Task directions –
Write out the listing below exactly, beginning at its first line and ending with the line that contains "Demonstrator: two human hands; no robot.".

==*==

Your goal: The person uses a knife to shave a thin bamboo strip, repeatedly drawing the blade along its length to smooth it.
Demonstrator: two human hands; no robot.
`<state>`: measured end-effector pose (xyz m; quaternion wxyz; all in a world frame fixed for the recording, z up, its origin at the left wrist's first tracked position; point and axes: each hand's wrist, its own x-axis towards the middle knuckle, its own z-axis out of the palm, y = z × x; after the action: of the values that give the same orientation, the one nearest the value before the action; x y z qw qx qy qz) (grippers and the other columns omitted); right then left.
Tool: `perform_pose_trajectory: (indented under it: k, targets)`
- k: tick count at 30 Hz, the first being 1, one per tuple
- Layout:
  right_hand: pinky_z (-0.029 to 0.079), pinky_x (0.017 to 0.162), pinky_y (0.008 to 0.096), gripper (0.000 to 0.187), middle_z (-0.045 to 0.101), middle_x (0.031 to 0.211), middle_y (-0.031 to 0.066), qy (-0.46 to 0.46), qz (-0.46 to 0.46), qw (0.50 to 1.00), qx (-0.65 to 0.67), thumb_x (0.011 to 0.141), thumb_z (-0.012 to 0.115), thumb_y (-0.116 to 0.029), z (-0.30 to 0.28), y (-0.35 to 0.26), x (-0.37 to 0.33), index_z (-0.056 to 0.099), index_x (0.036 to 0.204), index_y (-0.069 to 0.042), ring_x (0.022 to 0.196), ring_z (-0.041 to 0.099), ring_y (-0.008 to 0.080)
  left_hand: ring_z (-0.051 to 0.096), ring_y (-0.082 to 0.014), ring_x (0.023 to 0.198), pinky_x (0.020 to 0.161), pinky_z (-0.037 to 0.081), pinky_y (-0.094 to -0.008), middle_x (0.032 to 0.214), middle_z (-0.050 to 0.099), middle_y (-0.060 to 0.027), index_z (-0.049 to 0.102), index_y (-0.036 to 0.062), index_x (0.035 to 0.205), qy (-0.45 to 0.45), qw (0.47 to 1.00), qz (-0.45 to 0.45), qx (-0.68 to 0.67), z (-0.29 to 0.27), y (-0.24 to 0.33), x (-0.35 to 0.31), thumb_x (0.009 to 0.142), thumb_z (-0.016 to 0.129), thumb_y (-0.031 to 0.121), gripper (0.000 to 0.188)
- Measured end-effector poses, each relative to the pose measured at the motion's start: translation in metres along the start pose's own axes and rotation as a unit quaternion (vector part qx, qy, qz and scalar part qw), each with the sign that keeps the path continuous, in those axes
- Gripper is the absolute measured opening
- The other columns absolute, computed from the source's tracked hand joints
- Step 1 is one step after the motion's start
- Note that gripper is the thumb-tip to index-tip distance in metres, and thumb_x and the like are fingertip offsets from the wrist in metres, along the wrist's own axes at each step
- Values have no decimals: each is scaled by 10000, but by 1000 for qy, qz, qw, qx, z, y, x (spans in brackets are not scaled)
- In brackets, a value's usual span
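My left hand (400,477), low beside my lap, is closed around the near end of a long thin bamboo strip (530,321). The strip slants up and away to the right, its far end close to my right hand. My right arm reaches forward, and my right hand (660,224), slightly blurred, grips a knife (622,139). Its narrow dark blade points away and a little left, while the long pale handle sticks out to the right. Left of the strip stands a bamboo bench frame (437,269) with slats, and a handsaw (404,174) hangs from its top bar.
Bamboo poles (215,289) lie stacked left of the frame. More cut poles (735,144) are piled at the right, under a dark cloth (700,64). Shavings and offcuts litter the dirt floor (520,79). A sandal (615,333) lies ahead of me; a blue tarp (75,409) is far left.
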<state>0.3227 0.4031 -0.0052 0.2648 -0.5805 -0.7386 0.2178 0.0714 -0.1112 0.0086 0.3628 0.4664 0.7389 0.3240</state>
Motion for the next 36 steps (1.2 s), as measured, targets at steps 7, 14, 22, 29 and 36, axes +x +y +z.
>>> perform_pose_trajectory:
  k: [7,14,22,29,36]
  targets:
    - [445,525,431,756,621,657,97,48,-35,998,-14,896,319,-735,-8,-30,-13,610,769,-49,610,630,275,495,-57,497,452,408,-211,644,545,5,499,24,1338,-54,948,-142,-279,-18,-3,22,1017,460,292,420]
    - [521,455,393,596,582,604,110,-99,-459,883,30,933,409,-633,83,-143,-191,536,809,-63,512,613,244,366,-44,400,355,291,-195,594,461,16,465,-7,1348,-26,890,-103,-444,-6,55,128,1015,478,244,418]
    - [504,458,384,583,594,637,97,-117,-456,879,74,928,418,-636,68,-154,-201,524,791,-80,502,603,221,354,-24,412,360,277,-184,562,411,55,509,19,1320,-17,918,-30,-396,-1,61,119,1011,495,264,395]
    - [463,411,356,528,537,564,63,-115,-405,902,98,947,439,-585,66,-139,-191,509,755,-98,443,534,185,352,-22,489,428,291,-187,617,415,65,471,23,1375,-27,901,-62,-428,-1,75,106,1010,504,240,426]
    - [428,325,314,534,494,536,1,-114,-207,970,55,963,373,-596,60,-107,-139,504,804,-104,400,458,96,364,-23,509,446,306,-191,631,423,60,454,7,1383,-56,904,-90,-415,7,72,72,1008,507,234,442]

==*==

Answer to this task –
Your goal: The person uses a knife to shave a thin bamboo strip, repeatedly drawing the blade along its length to smooth it.
Demonstrator: two human hands; no robot.

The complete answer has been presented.